The Rain in Spain and the Shave Plane

The shave plane is a simple concept related to the very fundamental raison d'etra for the safety razor. The safety razor is based on the idea that a shave will be safer when you place the cutting edge between to fixed points that limit the blade's ability to cut deeply. So the top cap and the safety bar/guard are those fixed points. Those fixed "points" (actually lines) determine the shave plane.

Where the blade edge is in relationship to the shave plane determines the "safety," the shave character of the razor. If the edge lies under the shave plane, within the cove of the top cap and safety bar, the razor is "safer," more mild, less aggressive. Conversely, if the edge is above the shave plane, outside the cove of the top cap and safety bar, the razor is less safe, more aggressive, less mild.

In basic concept, the shave plane would be against the face, when shaving. In practice, this is certainly true for a mild razor with negative blade exposure, and often true for a razor with neutral blade exposure. For the aggressive, positive-exposure razors, holding the shave plane against the skin would start to peel one's hide like sod is removed and rolled prior to transport to a new lawn. This, clearly, is undesirable; so most users of uber-aggressive DE razors don't actually use a razor's shave plane, and instead, free-form the razor's shaving orientation against the skin by holding the safety bar off the skin to some degree while shaving.

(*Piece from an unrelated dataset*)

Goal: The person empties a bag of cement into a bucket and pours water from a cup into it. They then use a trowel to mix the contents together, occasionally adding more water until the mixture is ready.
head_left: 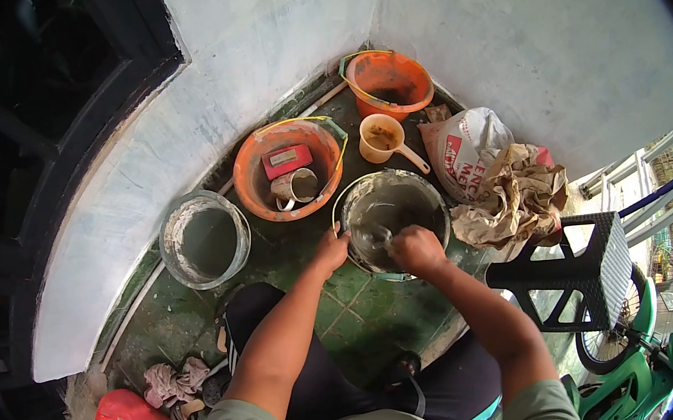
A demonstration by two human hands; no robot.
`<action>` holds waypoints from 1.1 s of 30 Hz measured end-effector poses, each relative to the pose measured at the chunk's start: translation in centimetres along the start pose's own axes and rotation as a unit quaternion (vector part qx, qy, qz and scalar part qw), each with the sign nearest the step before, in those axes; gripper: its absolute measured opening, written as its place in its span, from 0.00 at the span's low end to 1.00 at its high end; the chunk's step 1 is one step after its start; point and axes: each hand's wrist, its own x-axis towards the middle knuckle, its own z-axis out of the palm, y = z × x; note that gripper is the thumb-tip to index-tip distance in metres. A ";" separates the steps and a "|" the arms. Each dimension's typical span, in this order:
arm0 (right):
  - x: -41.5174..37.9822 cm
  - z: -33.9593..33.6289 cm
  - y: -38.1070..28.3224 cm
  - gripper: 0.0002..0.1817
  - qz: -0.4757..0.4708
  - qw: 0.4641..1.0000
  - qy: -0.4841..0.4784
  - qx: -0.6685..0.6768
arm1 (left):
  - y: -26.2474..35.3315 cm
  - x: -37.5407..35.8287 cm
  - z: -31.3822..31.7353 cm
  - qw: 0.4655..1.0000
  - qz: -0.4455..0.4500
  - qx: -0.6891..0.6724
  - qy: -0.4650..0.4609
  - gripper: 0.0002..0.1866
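A mortar-smeared bucket [439, 199] with a thin wire handle stands on the floor before me, holding grey wet mix. My left hand [332, 250] is closed on its left rim, near the wire handle. Over the bucket's near right side, my right hand [418, 251] is closed in a fist. What it grips is hidden, though a shiny, blurred shape and ripples show in the mix beside it. Behind the bucket is a cream dipper [379, 141] with brownish residue inside.
An orange bucket [249, 178] holds a red box [286, 161] and a mug [295, 188]. Another orange bucket [393, 81] stands in the corner. Left is a grey water bucket [207, 240]; right are a sack [461, 148], crumpled paper [512, 200], a black stool [584, 266] and a green bike [626, 389].
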 end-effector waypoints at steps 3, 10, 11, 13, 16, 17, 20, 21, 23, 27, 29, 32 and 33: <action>-2.5 -2.0 1.3 0.10 -0.001 0.996 -0.093 -0.019 | -0.5 0.2 0.2 1.000 0.012 -0.011 0.008 0.38; 0.1 -2.2 5.5 0.10 0.043 0.994 0.004 -0.104 | 2.4 -3.0 -0.3 0.996 -0.034 -0.087 -0.012 0.37; 0.5 -1.4 5.0 0.10 0.048 0.996 0.025 -0.065 | 2.8 -3.0 -0.5 0.995 -0.038 -0.085 -0.023 0.37; 1.5 -0.2 2.8 0.09 0.059 0.996 0.065 0.015 | 2.7 -2.6 -0.6 0.994 -0.036 -0.094 -0.034 0.37; 0.0 -0.3 0.9 0.09 -0.029 1.000 -0.004 0.007 | 0.7 -0.9 -0.2 1.000 -0.004 -0.016 0.003 0.37; -0.7 -1.0 0.9 0.09 -0.028 0.999 -0.040 -0.004 | 0.1 -0.3 0.1 1.000 -0.005 -0.016 0.004 0.38; -2.3 -3.5 3.0 0.09 0.004 0.989 -0.137 -0.052 | 2.9 -2.8 -0.7 0.994 -0.047 -0.094 -0.034 0.38; -2.0 -4.2 3.5 0.09 0.019 0.989 -0.127 -0.070 | 2.9 -2.9 -0.6 0.994 -0.042 -0.095 -0.027 0.38; -0.9 -5.6 4.6 0.10 0.049 0.987 -0.108 -0.105 | 2.8 -2.9 -0.3 0.994 -0.032 -0.099 -0.012 0.38; 1.8 -2.7 4.3 0.12 0.082 0.996 0.030 -0.018 | 3.1 -3.2 -0.5 0.995 -0.037 -0.092 -0.023 0.37; 1.9 -0.1 2.8 0.13 0.076 0.995 0.063 0.019 | 3.3 -3.2 -0.6 0.994 -0.043 -0.102 -0.023 0.37; -0.1 0.3 1.1 0.12 -0.020 1.000 0.011 -0.004 | -1.4 1.2 0.5 0.999 0.012 -0.004 0.031 0.36; -1.1 -0.4 1.2 0.11 -0.033 0.999 -0.017 -0.014 | -2.1 1.8 0.7 0.999 0.022 0.015 0.040 0.36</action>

The blade-bar span is measured (as much as possible) along the shave plane. (If the blade exposure is neutral, the span is measured exactly along the shave plane. If the blade exposure is positive or negative, the span is measured near the shave plane.)

The blade angle is measured in relation to the shave plane. In adjustable razors, where the safety bar can be adjusted up or down in relation to the blade fixed in the top cap, the gap and related span are the obvious primary adjustment. However, because the blade angle is measured in relation to the shave plane, by moving the relative positions of the top cap and safety bar, the orientation of the shave plane changes, thus making the blade angle variable as well. There are no exceptions to this fact for all adjustable DE razors that move either the blade-top-cap assembly or the safety bars to achieve adjustability. This certainly includes the Merkur Progress and the Gillette adjustables.

Likewise, the blade exposure is also varied as the shave plane changes in an adjustable. If the reason for this is not clear, please comment or email, and I'll elaborate in another article. (This morning, I have limited time for further discussion.)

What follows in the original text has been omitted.